Omega and Alpha

Wow, I haven’t posted here in a while, have I?

So, this is 2020 thoughts, coronavirus, covid-19, quarantine musings. Because when you have a lot of time to do very little except spend it with yourself, you get to know yourself better and better.

I have, creatively (and perhaps emotionally, in some respects) an Alpha and an Omega. (I do not believe that this is true of everyone – I do not believe, for that matter, that I’ll still necessarily find this metaphor a useful one a week from now. But right here, right now, it works for me.)

The Alpha is the 1990 movie Pump Up The Volume, possessor of the greatest opening line of all time:

Do you ever get the feeling that everything in America is completely fucked up?

The Omega is the 1994 novel Only Forward, possessor of the greatest closing line of all time:

Everyone deserves a happy ending. Even me.

There is, obviously, more to both of these works than that, but these are the standout moments. They’re (respectively) the opening chords of Thus Spoke Zarathustra and the closing cacophony of a A Day in the Life.

I’ve recently dug back into both works for the first time in a while, and found new things (and refound old things) and learned things about myself. Art is a mirror, but it shows different things from different angles. (And, to continue the metaphor, one of the figures generating that angle is time, or if you prefer, experience.) There’s so many things in each of them that resonate with me.

But taken together, they tell me this: I have forgotten myself. I am not sure that I can again find myself, but I am sure that I can build anew,and that, for now at least, that will do.

And the most way I want to do that is creatively. Is through building things in the world. Is through positive action. So. Projects.

Right now, there’s PROJECT JEAMLAND, which is coming together like, heh, a Jeam. As in it’s going better and faster than I could possibly have hoped. JEAMLAND is reasonably finite, which is nice, and I hope to have it all finished in a reasonably short amount of time. And after spending the last three days doing little else, planning to take a break from it tomorrow.

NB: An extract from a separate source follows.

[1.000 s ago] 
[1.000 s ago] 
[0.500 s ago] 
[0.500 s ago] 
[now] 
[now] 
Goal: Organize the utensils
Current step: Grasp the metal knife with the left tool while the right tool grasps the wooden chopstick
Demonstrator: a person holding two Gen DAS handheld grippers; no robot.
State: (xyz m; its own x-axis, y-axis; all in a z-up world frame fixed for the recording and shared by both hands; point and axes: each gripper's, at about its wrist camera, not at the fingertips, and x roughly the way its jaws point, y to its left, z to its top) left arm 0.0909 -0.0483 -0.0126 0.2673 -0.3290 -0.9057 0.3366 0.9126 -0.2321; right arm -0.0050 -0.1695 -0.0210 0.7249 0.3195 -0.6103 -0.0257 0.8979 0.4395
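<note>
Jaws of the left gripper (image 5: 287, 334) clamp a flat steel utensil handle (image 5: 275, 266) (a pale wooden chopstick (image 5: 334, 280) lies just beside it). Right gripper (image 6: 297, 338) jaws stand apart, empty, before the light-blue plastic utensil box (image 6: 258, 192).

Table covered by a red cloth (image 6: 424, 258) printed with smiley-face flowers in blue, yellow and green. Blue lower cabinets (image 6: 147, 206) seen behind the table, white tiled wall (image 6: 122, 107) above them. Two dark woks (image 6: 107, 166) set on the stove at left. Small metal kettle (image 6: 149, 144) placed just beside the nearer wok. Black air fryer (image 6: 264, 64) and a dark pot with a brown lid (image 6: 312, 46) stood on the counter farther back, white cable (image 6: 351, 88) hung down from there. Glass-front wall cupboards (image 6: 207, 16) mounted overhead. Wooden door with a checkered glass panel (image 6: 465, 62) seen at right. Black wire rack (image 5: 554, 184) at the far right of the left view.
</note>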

There’s PROJECT PERIANDER, which has taken a hit from the lockdown, but continues to move forward, just more slowly. (Probably just as well – there’s some aspects of it I’ve underthought so far.) PERIANDER divides neatly into phases, and there will likely be a lacuna of sorts between phase one and phase two, and not one dictated by me. Basically, there’s everything that can be done before reaching the starting line, but the starter’s gun is the end of lockdown.

There’s PROJECT GALEN, which is never-ending, but still, is chugging along in a way that makes me happy.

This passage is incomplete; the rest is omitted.